# Shiatsu Zombie



## Montclair (Nov 20, 2007)

I took on creating a shiatsu zombie using a design I saw on Youtube (I think by "Mr. Halloweenguy"), but slightly modified. It's different than most of the shiatsu zombie designs I've seen, but I'm not entirely sure it's better -- at all. 

It started, however, with this top-notch, hi-quality, sketch 









Nonetheless, here's my take on this prop, in video form. Video #4 covers the parts, design, and implementation *Note*: I recommend clicking the title at the top of the video to go to the playlist on YouTube. The forum software doesn't appear to support multiple video playlists.


----------



## Montclair (Nov 20, 2007)

Hands finished, and prop finished.










Hands were constructed using the packing tape method followed by plastic bag corpsing. Watch the time lapse here:


----------



## RoxyBlue (Oct 6, 2008)

That is one good looking zombie! And I am especially impressed by your top notch, high quality drawing:googly:

Always good to see the internal workings of an animated prop. The shiatsu set up can be tricky to get right.


----------



## Montclair (Nov 20, 2007)

Thank you! Regarding my high quality drawing, I particularly enjoy my parts list... "couplers x meh, big x 2, etc."


----------



## Montclair (Nov 20, 2007)

All finished!


----------



## David_AVD (Nov 9, 2012)

I only run low voltage out to props in my Christmas and Halloween displays. 

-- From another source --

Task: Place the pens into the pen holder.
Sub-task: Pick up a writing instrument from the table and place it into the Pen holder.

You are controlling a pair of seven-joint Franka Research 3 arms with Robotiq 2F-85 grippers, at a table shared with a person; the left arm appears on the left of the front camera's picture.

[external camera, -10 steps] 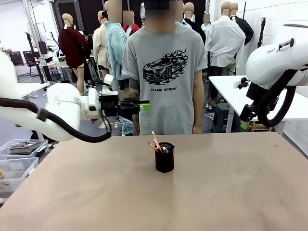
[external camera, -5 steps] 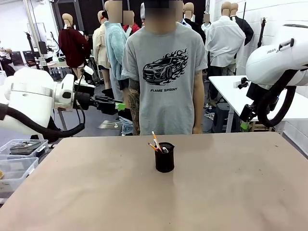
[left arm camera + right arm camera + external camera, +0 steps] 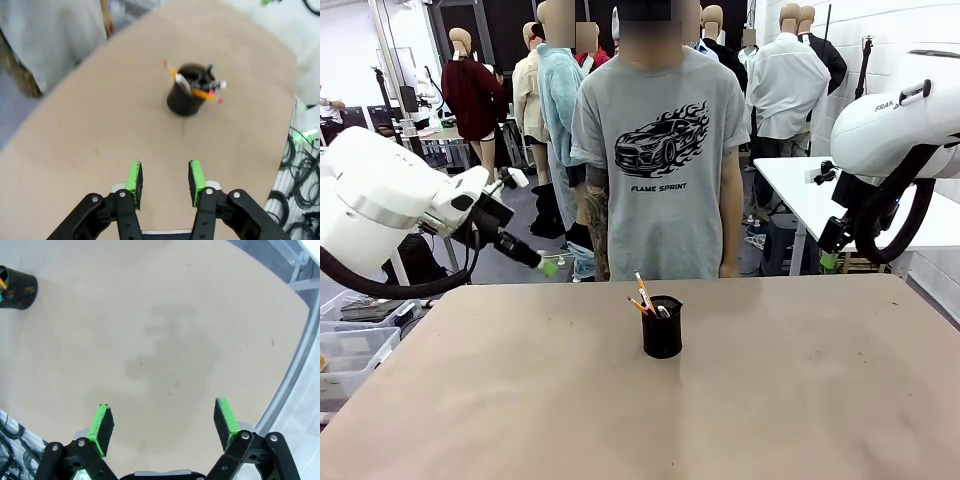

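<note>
Several pens (image 3: 643, 293) stand in the pen holder (image 3: 662, 328) near mid-table, tips poking above the rim and leaning toward the robot's left. No loose pen lies on the visible tabletop, so the task looks finished or nearly so.

Left gripper (image 3: 164, 183): raised off the table's near-left side, fingers parted with nothing between the green pads. Right gripper (image 3: 166, 424): jaws spread wide, empty, hanging over bare table (image 3: 170, 355); the holder sits at the far upper-left corner of that wrist view.

Risks, as judged:
- The holder is light and the pens lean one way. A knock from the left arm (image 3: 390, 205) would likely tip it and spill the pens.
- The protruding pen tips are the first thing a low finger would catch.
- A person (image 3: 658, 150) stands just beyond the far table edge, directly behind the holder; any reach past the holder heads toward them.

Obstacles: none on the table between either gripper and the holder. Plastic bins (image 3: 350, 335) sit off the left edge, clear of the work area.
</note>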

Are all of those style shiatsu massagers mains operated?


----------



## Montclair (Nov 20, 2007)

110v is all I've ever seen. I pick these up at thrift stores and have never seen one with a dc adapter.


----------



## drevilstein (Sep 17, 2013)

great movement there Montclair


----------



## bobzilla (Nov 13, 2008)

That's pretty dang cool!
Nice work


----------



## Headless (Sep 4, 2011)

That movement is absolutely awesome - well done.


----------



## Montclair (Nov 20, 2007)

Thanks guys!


----------